Allí os daré mis instrucciones.
—Ahí estaremos —dijeron todos a una sola
voz.
∗∗∗
Una luna inmensa y amarilla rielaba sobre
las aguas del río Huerva, que bajaban crecidas por el deshielo de
las nieves de las montañas del sur. En el claro del soto se
agrupaban cincuenta y cuatro hombres.
Aracos los había estado observando oculto
tras la espesura, y había oído algunas conversaciones. Los
veteranos hablaban serenos, sabiendo a qué se iban a enfrentar, en
tanto los más jóvenes creían estar empezando una maravillosa
aventura que les proporcionaría fama, gloria y quizá riqueza.
Cuando estimó que ya estaban todos, Aracos
salió de detrás de unos arbustos.
—Agrupaos aquí —les indicó.
Entre murmullos, los contrebienses se fueron
colocando en un semicírculo frente a Aracos, que esperó paciente a
que se acallaran la voces antes de hablar.
—En este negocio de la guerra, lo primero
que hay que aprender es disciplina. Cuando vuestro jefe os
convoque, deberéis acudir deprisa y en silencio; habéis fallado en
la primera ocasión que se os ha presentado. Y ahora escuchad
atentamente, y no me interrumpáis antes de que haya acabado.
Después de oír lo que tengo que decir, el que desee abandonar podrá
hacerlo libremente, pero una vez aceptado el quedarse, sólo habrá
dos salidas: la muerte o la victoria.
—Los celtíberos somos los soldados más
valerosos del mundo. La guerra ha estado presente desde hace
generaciones en Celtiberia. Yo mismo fui educado por mi padre para
la guerra. Para los romanos, la guerra es una forma de vida, pero
para muchos de nosotros la guerra es o ha sido la única forma de
vida.
—Habéis venido aquí porque no aceptáis vivir
bajo el dominio extranjero. Los romanos han ocupado nuestras
tierras, saqueado nuestros tesoros e incluso han reducido los
nombres de nuestros dioses confundiéndolos con los de los suyos.
Estoy seguro de que anheláis otra vida mejor. Viriato, ese pastor
lusitano que ha vencido a los romanos, ha despertado de nuevo la
esperanza entre las gentes de Iberia, y son muchos quienes ven en
él al caudillo capaz de lograr la unidad de todos los pueblos
ibéricos.

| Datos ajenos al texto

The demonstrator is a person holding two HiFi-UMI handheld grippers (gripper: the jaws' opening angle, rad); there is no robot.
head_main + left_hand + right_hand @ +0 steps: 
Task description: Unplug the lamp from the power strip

Tenéis que saber que si nos unimos a Viriato, seremos
declarados enemigos del Senado y del pueblo romano, que quizá sean
confiscadas nuestras propiedades, que nuestras familias sufrirán un
acoso insoportable, que durante mucho tiempo no veremos a nuestros
familiares ni a nuestros amigos, tal vez nunca más, y que la muerte
será nuestra más fiel compañera. Me habéis propuesto que sea
vuestro jefe, y yo acepto, pero os pido tres condiciones: lealtad,
disciplina y amistad. Nada más.
—¿Qué tenéis que decir?
Aregodas dio un paso al frente y comenzó a
chocar sus armas. De inmediato todos los demás hicieron lo mismo y
el soto se convirtió en un concierto de sonidos metálicos y voces y
gritos de euforia.
Aracos pasó revista a las armas que allí se
habían llevado. Había numerosas espadas largas, decenas de espadas
cortas curvas, las famosas falcatas,
cuchillos largos, varias mazas, tres hachas de combate, arcos,
lanzas y escudos grandes y cuadrados y pequeños y redondos.
—Las armas son para un guerrero el aval de
su propia vida. Deberéis tenerlas siempre listas y afiladas. No
durmáis, no bebáis, no comáis, no améis sin que antes estén a
punto. Por lo que he visto hasta ahora, y a la luz de la luna, ni
siquiera una de cada diez de estas armas pasaría una revisión de un
centurión romano borracho. Pulidlas y limpiadlas hasta que veáis
vuestros rostros reflejados en sus hojas.
—Mañana mismo comenzaremos la instrucción.
Los veteranos me ayudarán con los noveles. Nos veremos aquí todos
los días, a media tarde. Aregodas será mi lugarteniente.